Whenever "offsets" appears in a line, please copy that line from the data.

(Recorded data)
···

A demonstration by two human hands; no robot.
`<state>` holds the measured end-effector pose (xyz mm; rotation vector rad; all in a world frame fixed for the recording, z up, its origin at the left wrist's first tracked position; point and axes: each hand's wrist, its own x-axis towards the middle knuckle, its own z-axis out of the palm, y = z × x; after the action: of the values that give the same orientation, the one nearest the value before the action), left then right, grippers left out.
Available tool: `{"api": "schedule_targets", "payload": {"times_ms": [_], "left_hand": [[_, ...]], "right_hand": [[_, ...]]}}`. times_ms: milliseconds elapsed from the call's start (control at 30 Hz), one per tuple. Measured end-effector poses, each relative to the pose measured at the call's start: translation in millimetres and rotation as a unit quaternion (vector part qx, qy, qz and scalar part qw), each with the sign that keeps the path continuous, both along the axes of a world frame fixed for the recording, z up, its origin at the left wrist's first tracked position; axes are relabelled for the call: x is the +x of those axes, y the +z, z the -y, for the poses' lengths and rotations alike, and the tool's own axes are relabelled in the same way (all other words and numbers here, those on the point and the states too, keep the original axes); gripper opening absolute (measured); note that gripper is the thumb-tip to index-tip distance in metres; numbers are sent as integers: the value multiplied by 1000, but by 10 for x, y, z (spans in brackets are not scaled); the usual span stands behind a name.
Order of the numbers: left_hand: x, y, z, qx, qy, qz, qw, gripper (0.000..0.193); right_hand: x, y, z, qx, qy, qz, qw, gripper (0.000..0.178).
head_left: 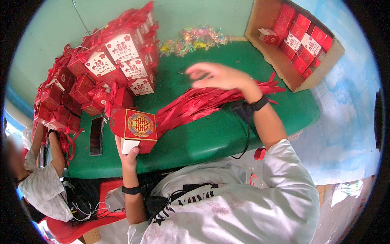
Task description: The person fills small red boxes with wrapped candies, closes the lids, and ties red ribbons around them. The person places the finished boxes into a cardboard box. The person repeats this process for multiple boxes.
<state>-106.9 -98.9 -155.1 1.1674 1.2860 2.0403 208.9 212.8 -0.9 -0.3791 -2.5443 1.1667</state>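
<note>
My left hand (129, 156) grips a red gift box (139, 132) from its near left side, with the thumb across a white flap. The box is tilted, and a round gold and blue emblem decorates its upward face. Its left end has a rounded red flap. Above a long bundle of red ribbons (195, 106), my right hand (219, 77) hangs in the air, somewhat blurred. Its fingers are loosely bent and apart, and nothing shows in them. The ribbons stretch across the green table (211, 134) from behind the box toward the right.
Finished-looking red and white boxes (122, 46) are stacked at the back left. A phone (96, 136) lies near them. Shiny wrapped pieces (195, 40) sit along the wall. A cardboard carton (280, 67) holds more boxes at the right. At far left, another person's arms (57, 152) reach under boxes.
</note>
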Motion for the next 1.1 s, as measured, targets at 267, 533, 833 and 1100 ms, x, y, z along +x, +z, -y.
{"api": "schedule_targets", "payload": {"times_ms": [267,533,833,1100], "left_hand": [[72,104,-15,-27,-5,-51,998,127],[33,96,3,-48,-3,-77,996,127],[39,112,-44,4,-32,-72,997,124],[56,117,40,-23,-9,-41,999,127]], "right_hand": [[1204,-318,-358,114,-112,189,969,136],[1045,-785,36,225,-101,175,953,122],[116,-1169,708,327,-158,145,920,96],[256,-868,819,329,-130,111,929,108]]}}
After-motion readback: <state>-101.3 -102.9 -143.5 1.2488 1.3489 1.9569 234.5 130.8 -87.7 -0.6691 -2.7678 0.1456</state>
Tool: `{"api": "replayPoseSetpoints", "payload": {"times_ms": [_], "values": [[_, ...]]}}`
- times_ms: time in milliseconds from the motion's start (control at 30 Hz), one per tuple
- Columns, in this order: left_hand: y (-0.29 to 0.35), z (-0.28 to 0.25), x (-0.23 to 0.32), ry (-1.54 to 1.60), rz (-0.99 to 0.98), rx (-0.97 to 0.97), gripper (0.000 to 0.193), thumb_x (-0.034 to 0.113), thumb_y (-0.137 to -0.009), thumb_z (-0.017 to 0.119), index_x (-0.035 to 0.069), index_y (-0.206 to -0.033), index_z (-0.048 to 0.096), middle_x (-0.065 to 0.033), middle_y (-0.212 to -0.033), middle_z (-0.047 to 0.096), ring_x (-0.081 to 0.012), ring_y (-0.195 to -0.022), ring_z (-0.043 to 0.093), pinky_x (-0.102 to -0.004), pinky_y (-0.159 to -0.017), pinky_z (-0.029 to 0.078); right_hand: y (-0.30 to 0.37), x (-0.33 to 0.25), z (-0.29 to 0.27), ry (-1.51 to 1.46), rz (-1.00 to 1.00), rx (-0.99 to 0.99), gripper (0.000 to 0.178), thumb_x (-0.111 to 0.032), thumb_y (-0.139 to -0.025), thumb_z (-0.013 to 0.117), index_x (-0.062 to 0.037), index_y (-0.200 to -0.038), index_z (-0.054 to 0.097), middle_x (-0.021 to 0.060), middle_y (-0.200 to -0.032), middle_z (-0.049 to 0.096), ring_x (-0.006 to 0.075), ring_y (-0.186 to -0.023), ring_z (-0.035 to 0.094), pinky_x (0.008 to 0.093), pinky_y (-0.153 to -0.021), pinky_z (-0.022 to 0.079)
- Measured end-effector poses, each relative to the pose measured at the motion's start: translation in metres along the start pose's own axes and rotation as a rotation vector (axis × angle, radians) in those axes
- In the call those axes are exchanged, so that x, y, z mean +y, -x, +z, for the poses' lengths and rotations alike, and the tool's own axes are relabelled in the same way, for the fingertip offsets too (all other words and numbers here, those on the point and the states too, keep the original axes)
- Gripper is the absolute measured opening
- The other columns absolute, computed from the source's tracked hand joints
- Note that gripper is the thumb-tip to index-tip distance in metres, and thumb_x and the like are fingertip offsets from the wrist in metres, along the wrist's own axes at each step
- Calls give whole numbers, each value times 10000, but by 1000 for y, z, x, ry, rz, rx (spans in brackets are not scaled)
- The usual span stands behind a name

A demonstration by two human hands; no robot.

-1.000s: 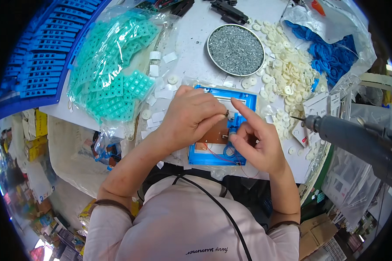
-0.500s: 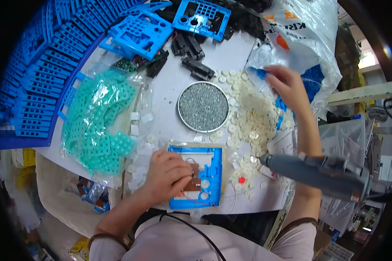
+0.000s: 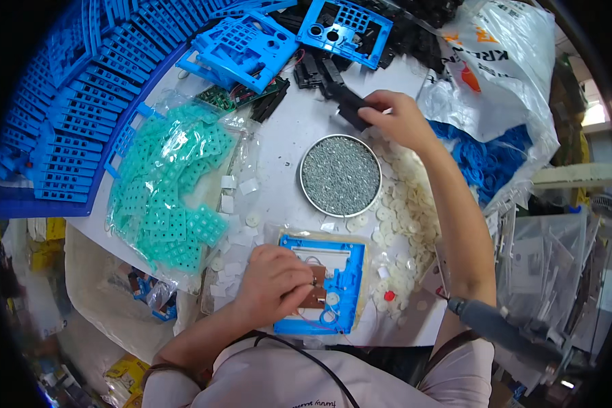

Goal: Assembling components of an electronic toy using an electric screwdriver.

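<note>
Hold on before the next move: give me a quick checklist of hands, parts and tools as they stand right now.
1. Blue frame lying with its open inside up: ok.
2. Left hand at the brown board in the frame: ok, fingers over its left part.
3. Right hand at a black part: ok, fingers at its near end; firm grip: cannot tell.
4. Round dish upright, small metal pieces inside: ok.
5. Power screwdriver clear of the right arm: cannot tell; they overlap in this view, with the gap unclear.
</note>
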State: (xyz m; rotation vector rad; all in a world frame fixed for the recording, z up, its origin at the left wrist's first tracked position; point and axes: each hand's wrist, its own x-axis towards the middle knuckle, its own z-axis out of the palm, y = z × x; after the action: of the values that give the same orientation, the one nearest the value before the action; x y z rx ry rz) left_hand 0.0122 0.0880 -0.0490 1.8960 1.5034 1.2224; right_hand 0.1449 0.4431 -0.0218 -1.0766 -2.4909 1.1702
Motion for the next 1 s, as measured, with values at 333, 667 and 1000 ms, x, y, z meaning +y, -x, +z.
{"api": "replayPoseSetpoints", "payload": {"times_ms": [333, 667, 1000], "values": [[4, 6, -3, 143, -213, 211, 91, 32, -889, 723, 43, -979, 712, -75, -867, 678, -218, -718, 623, -327, -637, 496, 318, 32, -26, -853, 250, 736, 331, -82, -1026, 582, -18, -1349, 545, 187, -1263, 674, 208, -978, 704, 331, -710, 582], [9, 7, -11, 379, -375, 159, 92, 65, -982, 688, 3, -1050, 691, -23, -753, 672, -48, -614, 597, -214, -561, 479, 368, -74, 107, -376, 135, 407, 402, -33, -795, 831, 20, -1165, 686, 168, -1189, 726, 251, -1072, 714, 370, -965, 547], [17, 8, -1, 780, -701, 332, 99, 71, -1041, 619, -5, -1103, 632, 3, -758, 639, -20, -584, 567, -183, -512, 427, 253, -81, 117, 75, -231, 194, 343, -86, -820, 820, -31, -1141, 713, 148, -1068, 722, 292, -865, 733, 339, -723, 588]]}}
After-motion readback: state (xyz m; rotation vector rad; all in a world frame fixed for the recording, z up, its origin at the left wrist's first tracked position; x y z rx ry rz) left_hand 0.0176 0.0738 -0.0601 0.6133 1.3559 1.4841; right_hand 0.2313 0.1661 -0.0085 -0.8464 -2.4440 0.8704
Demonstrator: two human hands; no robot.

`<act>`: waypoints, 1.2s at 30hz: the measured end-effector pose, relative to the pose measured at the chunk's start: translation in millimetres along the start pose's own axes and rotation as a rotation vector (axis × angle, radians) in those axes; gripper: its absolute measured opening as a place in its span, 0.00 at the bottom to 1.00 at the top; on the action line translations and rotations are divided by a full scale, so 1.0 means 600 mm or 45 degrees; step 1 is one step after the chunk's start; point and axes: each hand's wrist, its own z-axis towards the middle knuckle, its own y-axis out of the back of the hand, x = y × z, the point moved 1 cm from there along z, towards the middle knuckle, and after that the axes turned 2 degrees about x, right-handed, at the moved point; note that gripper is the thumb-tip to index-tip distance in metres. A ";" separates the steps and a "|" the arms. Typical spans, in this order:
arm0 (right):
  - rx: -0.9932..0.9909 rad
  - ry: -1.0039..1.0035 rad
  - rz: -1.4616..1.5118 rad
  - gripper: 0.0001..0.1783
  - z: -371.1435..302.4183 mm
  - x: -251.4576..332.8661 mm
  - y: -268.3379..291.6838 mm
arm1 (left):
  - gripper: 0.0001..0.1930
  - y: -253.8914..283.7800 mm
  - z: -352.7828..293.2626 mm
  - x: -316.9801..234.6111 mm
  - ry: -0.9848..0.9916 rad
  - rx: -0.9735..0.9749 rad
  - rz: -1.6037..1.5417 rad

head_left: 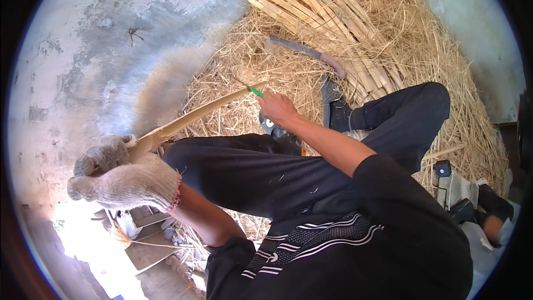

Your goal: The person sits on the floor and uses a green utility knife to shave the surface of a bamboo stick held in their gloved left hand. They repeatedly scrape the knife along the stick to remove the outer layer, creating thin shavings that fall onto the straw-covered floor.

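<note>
My left hand (133,182), in a grey knitted glove with a red cuff edge, is closed around the near end of a long split bamboo strip (202,112). The strip slants up to the right from the glove, over my bent leg. My bare right hand (278,108) grips a small knife (256,93) by its green handle. Its thin blade lies at the strip's far end; whether it cuts into the strip I cannot tell.
Shavings (222,66) cover the ground. A large curved knife (302,49) with a brown handle lies beyond my right hand, beside a pile of bamboo strips (338,16). A worn pale wall (111,50) rises at left. Scraps (150,244) lie below my left arm.
</note>
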 end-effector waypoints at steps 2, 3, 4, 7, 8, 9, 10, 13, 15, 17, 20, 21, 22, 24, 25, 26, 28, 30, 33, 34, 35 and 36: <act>0.117 0.088 -0.102 0.23 0.010 -0.044 -0.024 | 0.26 -0.003 -0.015 -0.014 0.006 -0.024 0.018; 0.075 -0.145 0.091 0.24 -0.010 -0.034 0.023 | 0.28 0.005 -0.010 -0.018 -0.059 0.212 -0.083; 0.048 -0.118 0.109 0.24 0.004 -0.026 0.016 | 0.28 0.009 -0.005 -0.020 -0.121 0.148 -0.051; -0.073 -0.145 0.099 0.22 0.020 -0.005 -0.048 | 0.31 -0.006 -0.009 -0.032 -0.039 -0.076 0.045; -0.019 -0.108 -0.044 0.20 0.059 -0.080 -0.087 | 0.31 0.001 0.003 -0.003 -0.076 0.153 -0.009; 0.046 -0.110 -0.194 0.18 0.088 -0.189 -0.126 | 0.30 -0.032 -0.028 -0.003 -0.031 0.093 -0.022; 0.141 -0.262 -0.113 0.16 0.073 -0.224 -0.147 | 0.30 -0.032 -0.026 -0.023 -0.087 -0.004 0.045; 0.040 -0.549 -0.180 0.17 0.037 -0.396 -0.151 | 0.30 0.006 0.016 -0.016 -0.121 0.062 0.014; 0.233 -0.539 -0.301 0.19 -0.002 -0.310 -0.128 | 0.27 0.024 0.032 -0.001 -0.087 0.016 0.001; 0.639 -0.309 -0.390 0.20 0.031 -0.203 -0.040 | 0.27 0.022 0.039 0.011 -0.044 0.042 0.003; 0.291 0.195 -0.339 0.18 0.062 -0.103 0.055 | 0.25 0.028 0.044 0.030 -0.011 0.110 -0.046; 0.304 0.184 -0.156 0.20 0.055 -0.056 0.072 | 0.25 0.020 0.038 0.023 -0.024 0.068 -0.018; 0.312 0.174 0.025 0.23 0.048 -0.002 0.095 | 0.24 0.018 0.035 0.016 -0.041 0.024 0.005; 0.279 0.152 0.434 0.27 0.011 0.048 0.080 | 0.26 0.022 0.031 0.012 -0.097 0.088 0.033; 0.233 0.145 0.426 0.27 -0.007 0.049 0.065 | 0.29 0.021 0.026 0.009 -0.126 0.122 0.049; 0.190 0.139 0.419 0.28 -0.021 0.045 0.045 | 0.32 0.022 0.023 0.008 -0.156 0.155 0.067; 0.143 0.125 0.334 0.27 -0.027 0.048 0.028 | 0.30 0.027 0.023 0.010 -0.131 0.194 0.008; 0.133 0.116 0.162 0.24 -0.010 0.058 0.021 | 0.26 0.035 0.022 0.012 -0.139 0.227 0.008; 0.277 0.177 -0.107 0.21 0.027 -0.030 -0.021 | 0.27 0.032 0.031 0.017 0.002 0.080 -0.092; 0.181 0.321 -0.287 0.21 0.034 -0.068 -0.040 | 0.27 0.029 0.024 0.013 -0.028 0.119 -0.080; 0.206 0.240 -0.232 0.21 0.035 -0.066 -0.036 | 0.28 0.029 0.015 0.007 -0.072 0.152 -0.056; 0.234 0.157 -0.178 0.22 0.030 -0.061 -0.025 | 0.28 0.030 0.008 0.004 -0.112 0.185 -0.030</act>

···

▶ _Expected answer_:
- In the call those axes are exchanged, so that x, y, z mean +y, -x, +z, for the poses' lengths and rotations alike, and the tool's own axes are relabelled in the same way, for the fingertip offsets too (all other words and numbers here, those on the point and the states too, keep the original axes)
- Note that gripper is the thumb-tip to index-tip distance in metres, and thumb_x and the like are fingertip offsets from the wrist in metres, along the wrist's own axes at each step

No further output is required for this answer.